Data excerpt:
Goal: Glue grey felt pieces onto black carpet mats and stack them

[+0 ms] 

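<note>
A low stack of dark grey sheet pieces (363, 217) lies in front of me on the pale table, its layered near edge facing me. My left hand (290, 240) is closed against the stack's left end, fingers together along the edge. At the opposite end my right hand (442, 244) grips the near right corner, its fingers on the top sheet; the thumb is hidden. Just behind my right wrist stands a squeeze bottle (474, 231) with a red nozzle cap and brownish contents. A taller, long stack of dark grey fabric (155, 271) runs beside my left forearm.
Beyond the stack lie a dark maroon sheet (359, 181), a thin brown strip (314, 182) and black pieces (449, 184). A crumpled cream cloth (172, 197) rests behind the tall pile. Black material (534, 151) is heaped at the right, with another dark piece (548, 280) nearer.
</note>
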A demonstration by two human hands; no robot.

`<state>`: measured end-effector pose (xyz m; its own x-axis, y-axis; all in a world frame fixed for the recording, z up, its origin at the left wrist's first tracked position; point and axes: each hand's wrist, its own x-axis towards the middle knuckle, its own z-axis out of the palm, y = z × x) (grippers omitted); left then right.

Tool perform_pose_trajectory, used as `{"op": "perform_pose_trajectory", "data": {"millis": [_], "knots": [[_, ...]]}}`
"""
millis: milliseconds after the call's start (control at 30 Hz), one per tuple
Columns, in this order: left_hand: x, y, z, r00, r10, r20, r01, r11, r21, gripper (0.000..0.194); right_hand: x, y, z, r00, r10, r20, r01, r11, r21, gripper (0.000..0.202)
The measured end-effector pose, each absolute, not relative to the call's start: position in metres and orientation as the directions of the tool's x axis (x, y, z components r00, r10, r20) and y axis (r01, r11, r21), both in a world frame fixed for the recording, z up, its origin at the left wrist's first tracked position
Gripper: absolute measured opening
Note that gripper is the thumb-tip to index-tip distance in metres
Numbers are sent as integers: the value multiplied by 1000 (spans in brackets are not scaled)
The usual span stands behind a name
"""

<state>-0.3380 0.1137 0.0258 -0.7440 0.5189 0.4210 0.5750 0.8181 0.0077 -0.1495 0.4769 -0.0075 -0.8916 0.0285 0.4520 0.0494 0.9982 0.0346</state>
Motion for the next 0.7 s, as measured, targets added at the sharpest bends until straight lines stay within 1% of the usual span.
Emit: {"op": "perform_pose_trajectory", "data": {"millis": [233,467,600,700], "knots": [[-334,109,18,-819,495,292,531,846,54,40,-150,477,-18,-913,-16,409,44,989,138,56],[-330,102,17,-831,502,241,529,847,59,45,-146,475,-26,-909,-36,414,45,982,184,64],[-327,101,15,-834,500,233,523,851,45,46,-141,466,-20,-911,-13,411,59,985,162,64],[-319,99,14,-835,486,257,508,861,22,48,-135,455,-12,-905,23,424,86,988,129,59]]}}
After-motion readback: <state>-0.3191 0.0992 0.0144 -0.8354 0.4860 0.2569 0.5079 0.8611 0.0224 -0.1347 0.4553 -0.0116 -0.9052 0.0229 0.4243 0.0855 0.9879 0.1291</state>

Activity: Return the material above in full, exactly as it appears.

Answer section:
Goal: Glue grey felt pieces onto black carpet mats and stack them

[+0 ms] 

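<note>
A low stack of dark grey sheet pieces (363, 217) lies in front of me on the pale table, its layered near edge facing me. My left hand (290, 240) is closed against the stack's left end, fingers together along the edge. At the opposite end my right hand (442, 244) grips the near right corner, its fingers on the top sheet; the thumb is hidden. Just behind my right wrist stands a squeeze bottle (474, 231) with a red nozzle cap and brownish contents. A taller, long stack of dark grey fabric (155, 271) runs beside my left forearm.
Beyond the stack lie a dark maroon sheet (359, 181), a thin brown strip (314, 182) and black pieces (449, 184). A crumpled cream cloth (172, 197) rests behind the tall pile. Black material (534, 151) is heaped at the right, with another dark piece (548, 280) nearer.
</note>
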A demonstration by two human hands; no robot.

`<state>`: measured end-effector pose (xyz m; its own x-axis, y-axis; all in a world frame fixed for the recording, z up, its origin at the left wrist's first tracked position; point and axes: each hand's wrist, its own x-axis towards the middle knuckle, its own z-axis out of the palm, y = z × x) (grippers omitted); left then right.

Tool perform_pose_trajectory, used as `{"op": "perform_pose_trajectory", "data": {"millis": [_], "knots": [[_, ...]]}}`
"""
millis: milliseconds after the call's start (control at 30 Hz), one per tuple
Columns, in this order: left_hand: x, y, z, r00, r10, r20, r01, r11, r21, gripper (0.000..0.194); right_hand: x, y, z, r00, r10, r20, r01, r11, r21, gripper (0.000..0.202)
The measured end-effector pose, each absolute, not relative to the call's start: position in metres and orientation as the directions of the tool's x axis (x, y, z components r00, r10, r20) and y axis (r01, r11, r21), both in a world frame fixed for the recording, z up, its origin at the left wrist's first tracked position
Gripper: absolute measured opening
Note that gripper is the thumb-tip to index-tip distance in metres
Numbers are sent as integers: the value multiplied by 1000 (spans in brackets are not scaled)
The usual span stands behind a name
"""

<state>-0.3380 0.1137 0.0258 -0.7440 0.5189 0.4210 0.5750 0.8181 0.0077 -0.1495 0.4769 -0.0075 -0.8916 0.0285 0.4520 0.0494 0.9982 0.0346</state>
Motion for the next 0.7 s, as measured, targets added at the sharpest bends until straight lines stay within 1% of the usual span.
Emit: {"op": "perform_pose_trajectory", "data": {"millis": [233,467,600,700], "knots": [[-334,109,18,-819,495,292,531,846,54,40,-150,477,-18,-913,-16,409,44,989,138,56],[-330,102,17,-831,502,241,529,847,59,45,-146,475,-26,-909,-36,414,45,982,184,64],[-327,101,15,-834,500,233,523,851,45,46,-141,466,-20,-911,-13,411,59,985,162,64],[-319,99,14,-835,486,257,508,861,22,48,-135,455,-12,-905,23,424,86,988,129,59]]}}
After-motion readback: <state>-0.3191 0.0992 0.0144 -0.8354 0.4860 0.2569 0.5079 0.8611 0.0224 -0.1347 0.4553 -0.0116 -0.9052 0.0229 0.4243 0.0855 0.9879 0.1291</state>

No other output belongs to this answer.